EXERCISE REQUIREMENTS = Could you copy every line of the data that contains the word "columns"?

THE DATA =
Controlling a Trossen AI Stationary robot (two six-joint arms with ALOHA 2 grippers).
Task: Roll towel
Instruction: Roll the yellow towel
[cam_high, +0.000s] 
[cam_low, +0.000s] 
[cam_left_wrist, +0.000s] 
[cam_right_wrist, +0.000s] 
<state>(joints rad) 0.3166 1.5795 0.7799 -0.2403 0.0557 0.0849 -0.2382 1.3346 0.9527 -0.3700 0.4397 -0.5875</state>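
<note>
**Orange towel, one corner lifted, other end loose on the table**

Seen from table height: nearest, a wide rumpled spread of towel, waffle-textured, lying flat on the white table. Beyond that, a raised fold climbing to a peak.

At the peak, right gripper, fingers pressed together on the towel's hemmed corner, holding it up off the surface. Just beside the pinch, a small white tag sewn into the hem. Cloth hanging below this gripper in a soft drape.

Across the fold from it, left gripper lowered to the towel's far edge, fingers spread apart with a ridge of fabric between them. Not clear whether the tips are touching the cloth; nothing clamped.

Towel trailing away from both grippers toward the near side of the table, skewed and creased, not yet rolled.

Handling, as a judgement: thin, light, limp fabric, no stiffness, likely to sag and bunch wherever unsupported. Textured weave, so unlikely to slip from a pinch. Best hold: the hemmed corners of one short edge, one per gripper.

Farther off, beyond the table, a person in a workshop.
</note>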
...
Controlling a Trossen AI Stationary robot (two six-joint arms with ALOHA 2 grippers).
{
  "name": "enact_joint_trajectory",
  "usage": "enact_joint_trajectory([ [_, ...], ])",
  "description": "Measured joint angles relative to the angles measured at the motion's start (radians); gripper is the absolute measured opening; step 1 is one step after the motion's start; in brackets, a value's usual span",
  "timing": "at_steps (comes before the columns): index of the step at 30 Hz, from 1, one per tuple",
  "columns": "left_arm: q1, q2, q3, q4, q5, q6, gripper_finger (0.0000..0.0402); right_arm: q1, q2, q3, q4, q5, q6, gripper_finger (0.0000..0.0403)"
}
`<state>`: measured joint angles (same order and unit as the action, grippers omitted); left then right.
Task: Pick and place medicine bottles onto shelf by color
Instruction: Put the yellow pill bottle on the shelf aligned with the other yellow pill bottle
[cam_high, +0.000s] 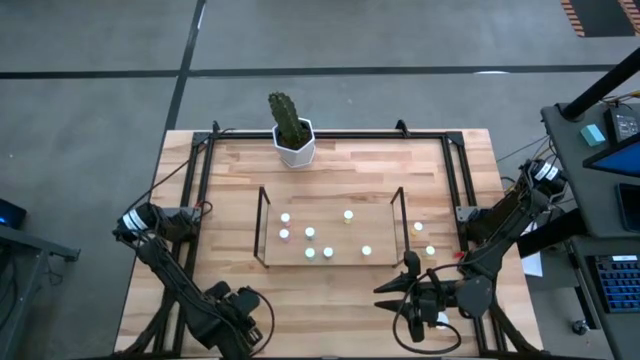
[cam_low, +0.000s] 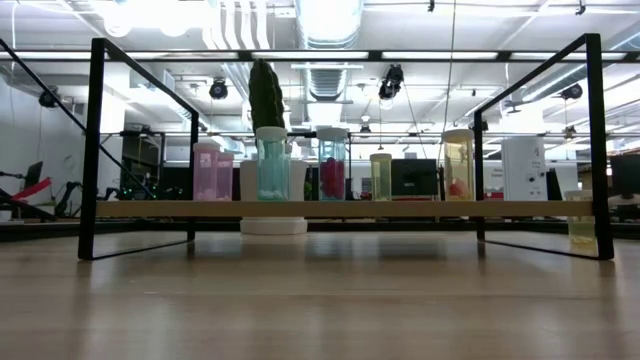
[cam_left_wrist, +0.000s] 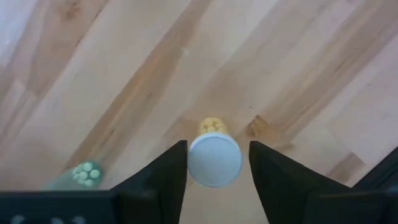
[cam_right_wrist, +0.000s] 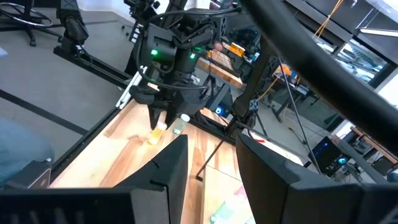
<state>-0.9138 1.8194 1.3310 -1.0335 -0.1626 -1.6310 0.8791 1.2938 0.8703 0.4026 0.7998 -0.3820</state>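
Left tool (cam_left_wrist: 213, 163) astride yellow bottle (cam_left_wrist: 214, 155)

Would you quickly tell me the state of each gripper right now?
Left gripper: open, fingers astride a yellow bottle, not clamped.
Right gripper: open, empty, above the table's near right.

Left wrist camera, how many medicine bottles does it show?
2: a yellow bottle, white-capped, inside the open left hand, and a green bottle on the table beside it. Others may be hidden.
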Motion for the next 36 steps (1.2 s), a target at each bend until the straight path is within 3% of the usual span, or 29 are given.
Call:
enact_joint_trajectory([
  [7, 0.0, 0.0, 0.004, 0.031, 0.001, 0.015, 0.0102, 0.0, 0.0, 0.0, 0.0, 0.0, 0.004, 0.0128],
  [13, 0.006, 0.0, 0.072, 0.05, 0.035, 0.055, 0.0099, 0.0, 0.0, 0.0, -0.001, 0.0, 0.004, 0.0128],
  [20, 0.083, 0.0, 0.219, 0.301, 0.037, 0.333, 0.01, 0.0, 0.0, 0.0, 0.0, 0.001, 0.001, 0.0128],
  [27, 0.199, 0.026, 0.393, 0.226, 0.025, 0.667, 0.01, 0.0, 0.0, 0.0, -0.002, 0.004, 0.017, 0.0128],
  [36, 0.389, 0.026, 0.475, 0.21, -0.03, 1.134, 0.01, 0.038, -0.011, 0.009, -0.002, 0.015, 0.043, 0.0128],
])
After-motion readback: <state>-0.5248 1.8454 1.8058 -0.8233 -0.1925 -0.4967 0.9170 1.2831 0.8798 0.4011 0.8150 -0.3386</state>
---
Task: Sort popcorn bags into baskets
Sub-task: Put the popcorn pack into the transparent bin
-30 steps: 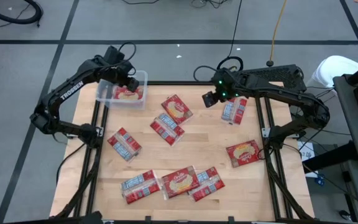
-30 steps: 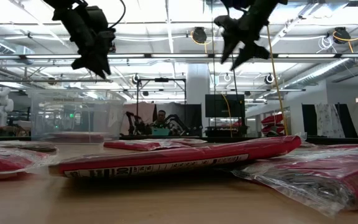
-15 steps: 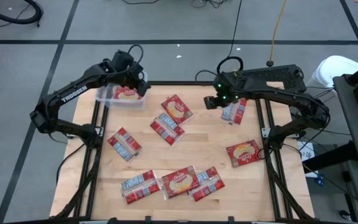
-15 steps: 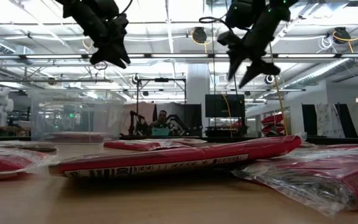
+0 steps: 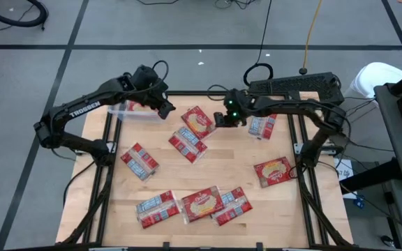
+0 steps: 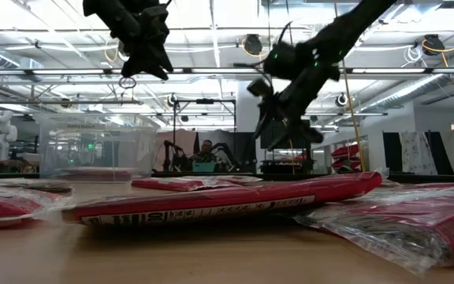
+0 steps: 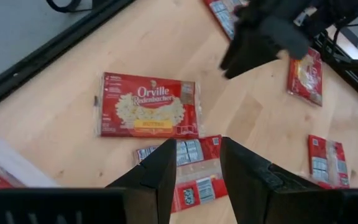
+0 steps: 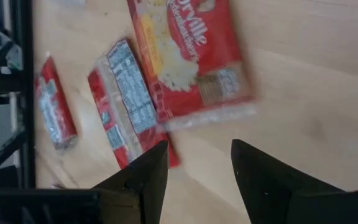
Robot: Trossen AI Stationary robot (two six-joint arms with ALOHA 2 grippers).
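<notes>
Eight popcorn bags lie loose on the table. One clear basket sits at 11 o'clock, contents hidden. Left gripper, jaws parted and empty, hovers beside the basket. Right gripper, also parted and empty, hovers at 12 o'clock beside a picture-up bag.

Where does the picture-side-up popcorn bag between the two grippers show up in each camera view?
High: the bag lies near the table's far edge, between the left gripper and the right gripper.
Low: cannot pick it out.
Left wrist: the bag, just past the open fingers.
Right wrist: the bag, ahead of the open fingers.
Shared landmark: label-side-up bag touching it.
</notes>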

FINISHED TASK =
  "timing": "at_steps (comes before the columns): index of the step at 30 Hz, from 1, one per tuple",
  "columns": "left_arm: q1, q2, q3, q4, q5, q6, gripper_finger (0.0000..0.0402); right_arm: q1, q2, q3, q4, q5, q6, gripper_finger (0.0000..0.0403)"

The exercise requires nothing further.